UHHHHHHHH no the reason is those green and yellows dont have to have a shed to keep them dry. they like punishment so well that they run better if they have been neglected for a while.

And another reson is the owners love to drive them so much they forget to look at the fuel guage and they runn out.









































Nothing Runs Like A Deere


----------



## Just 1 More (Jul 1, 2005)

> they forget to look at the fuel guage and they runn out.


Kind of says something about the owners ,, HUH ?


----------



## Branchminnow (Jul 1, 2005)

We just love fine machinery Its like a swiss watch.


----------



## Goat (Jul 3, 2005)

mules. 2 of them


----------



## firebiker (Jul 3, 2005)

*I need a Tractor*

I saw the post and had to chime in, I don't have a tractor but I need one. I have small acreage and need to bush hog it from time to time and I am tired of paying to have it done. my question and reason for jumping in is. I have been seeing the advertisments for a package deal ( Tractor Mitsub or Yamar 20 to 23 hp Diesel,box scrape,bush hog and double axel trailers for $4,995. sounds like a decent deal to me, has anyone else here purchased one these ? if so is it worth it ?


----------



## Beagler (Jul 3, 2005)

I've seen  those as well in GON, Sounds like a decent deal. Just make sure the tractor has a live PTO.

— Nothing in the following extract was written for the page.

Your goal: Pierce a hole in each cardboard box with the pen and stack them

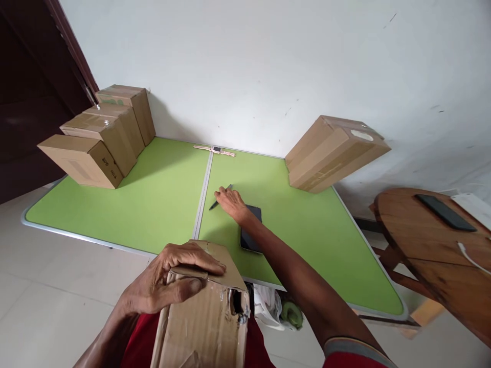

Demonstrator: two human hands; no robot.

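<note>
A worn cardboard box (199, 322) with a torn hole near one corner is held close to my body, at the table's front edge. My left hand (172, 276) grips its upper end, thumb on one face and fingers over the other. My right hand (231, 202) reaches across the green table (153, 204) and closes on a dark pen (214, 205), which lies slanted near the table's centre seam. Under my right forearm is a black smartphone (248, 240), partly covered by the arm. A watch with a pink strap (217, 150) lies near the wall.
Several cardboard boxes (88, 161) stand in a row at the table's left end. At the back right, more cardboard boxes (326, 158) lean together. A wooden table (429, 245) on the right carries a dark flat device (445, 212) and a white cable (471, 259).
</note>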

It would be nice if ti came with a chisel plow but they are reasonably priced.

Beagler


----------



## Branchminnow (Jul 5, 2005)

Goat said:
			
		

> mules. 2 of them


Always dependable and corn dont cost as much as fuel.


----------



## Al White (Jul 6, 2005)

We have nothin but Deere's at Whiteway!!!  Here is a pic of our latest addition.


----------



## Branchminnow (Jul 6, 2005)

UUUHHH..........looks like a nice addition Im willing to adopt


----------



## deer slayer58 (Jul 6, 2005)

*great tractor*

I have recently purchased the MAHINDRA 25 series tractor......It operates great.....This will be used mostly for wildlife managment feed plots and maintaing planted pines.........MAHINDRA 25 SERIES.........


----------



## soarkrebel (Jul 7, 2005)

02 Kubota L3000DT w/FEL


----------



## Gaswamp (Oct 17, 2008)

Massey 231S


----------



## BowHunter89 (Oct 17, 2008)

Ford 5030 with loader


----------



## ultramag (Oct 17, 2008)

I have a Massey Ferguson 263...60 hp...It will get the job done..It was built in England..1998 model..the last year that they assembled them exclusively in england..I will keep it for a long time


----------



## letsemwalk (Oct 17, 2008)

my dad has a john deere 5310 with loader
and a Cat rubber track skid steer


----------



## Robert 31320 (Oct 19, 2008)

1941 Allis-Chalmers


----------



## bowhunter ed (Dec 27, 2008)

Yanmar why pay JD money to get a yanmar


----------



## THERAKE (Dec 31, 2008)

1947 allis c -dads                                                                                
1953 farmall super m
1955 farmall 200
1947 farmall m


----------



## Ruger#3 (Dec 31, 2008)

*Yanmar*

22 HP Yanmar with front loader, does what I need done on our little place.


----------



## tmelrod (Jan 2, 2009)

John Deere model M, Farmall model Super A, A-C model B and CA.


----------



## MItransplant (Jan 2, 2009)

firebiker said:


> I saw the post and had to chime in, I don't have a tractor but I need one. I have small acreage and need to bush hog it from time to time and I am tired of paying to have it done. my question and reason for jumping in is. I have been seeing the advertisments for a package deal ( Tractor Mitsub or Yamar 20 to 23 hp Diesel,box scrape,bush hog and double axel trailers for $4,995. sounds like a decent deal to me, has anyone else here purchased one these ? if so is it worth it ?




I had the same package[Yanmar] and kept it on my farm in TN. I bought just for mowing and food plots never gave me a bit of trouble. And parts are easier to get then you would think..


----------



## THREEJAYS (Jan 3, 2009)

J D 970 4x4 w/ loader all in all the best one I've owned


----------



## Shook (Jan 4, 2009)

*tractor*

john deere


----------



## JuliaH (Jan 4, 2009)

I have one too, and its great!! Just about the right size for a Green Acres sorta farm girl...lol. But I 'spec the tractor will do a lot more than I will ever need it for 

Julia



deer slayer58 said:


> I have recently purchased the MAHINDRA 25 series tractor......It operates great.....This will be used mostly for wildlife managment feed plots and maintaing planted pines.........MAHINDRA 25 SERIES.........


----------



## bamafans (Jan 12, 2009)

MF 240....would not trade it for the world!!!


----------